> [EXERCISE GOAL]: Using the listing that follows, filter out every line lacking the string "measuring" and return the rest.

> [RECORDS FOR THE TASK]:

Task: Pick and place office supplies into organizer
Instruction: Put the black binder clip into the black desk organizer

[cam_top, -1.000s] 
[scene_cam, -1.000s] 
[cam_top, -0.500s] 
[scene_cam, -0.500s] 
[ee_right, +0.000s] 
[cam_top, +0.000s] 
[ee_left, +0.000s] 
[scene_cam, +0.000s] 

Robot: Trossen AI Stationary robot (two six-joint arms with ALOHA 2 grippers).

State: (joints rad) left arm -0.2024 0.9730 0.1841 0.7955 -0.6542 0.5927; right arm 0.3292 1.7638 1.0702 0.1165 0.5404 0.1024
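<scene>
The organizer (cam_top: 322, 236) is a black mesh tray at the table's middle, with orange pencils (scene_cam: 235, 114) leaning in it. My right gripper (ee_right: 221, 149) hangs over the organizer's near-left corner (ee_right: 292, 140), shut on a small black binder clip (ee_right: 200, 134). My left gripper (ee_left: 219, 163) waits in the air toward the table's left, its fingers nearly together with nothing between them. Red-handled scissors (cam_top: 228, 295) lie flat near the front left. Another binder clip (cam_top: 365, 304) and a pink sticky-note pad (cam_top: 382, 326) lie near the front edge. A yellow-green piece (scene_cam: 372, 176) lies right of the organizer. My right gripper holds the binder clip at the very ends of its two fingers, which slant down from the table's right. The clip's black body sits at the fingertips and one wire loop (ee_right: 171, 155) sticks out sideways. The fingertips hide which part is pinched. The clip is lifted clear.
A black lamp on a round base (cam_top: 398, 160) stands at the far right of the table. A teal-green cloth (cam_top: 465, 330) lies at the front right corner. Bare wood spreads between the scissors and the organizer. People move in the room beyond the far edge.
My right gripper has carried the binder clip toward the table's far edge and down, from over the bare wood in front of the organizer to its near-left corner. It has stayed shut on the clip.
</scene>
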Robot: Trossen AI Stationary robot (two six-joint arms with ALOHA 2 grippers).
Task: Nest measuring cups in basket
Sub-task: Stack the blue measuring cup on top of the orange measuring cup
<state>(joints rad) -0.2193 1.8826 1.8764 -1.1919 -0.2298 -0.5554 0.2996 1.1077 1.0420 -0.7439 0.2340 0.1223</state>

> [ANSWER TO THIS PROBLEM]:
Task: Nest measuring cups in basket
Sub-task: Stack the blue measuring cup on top of the orange measuring cup

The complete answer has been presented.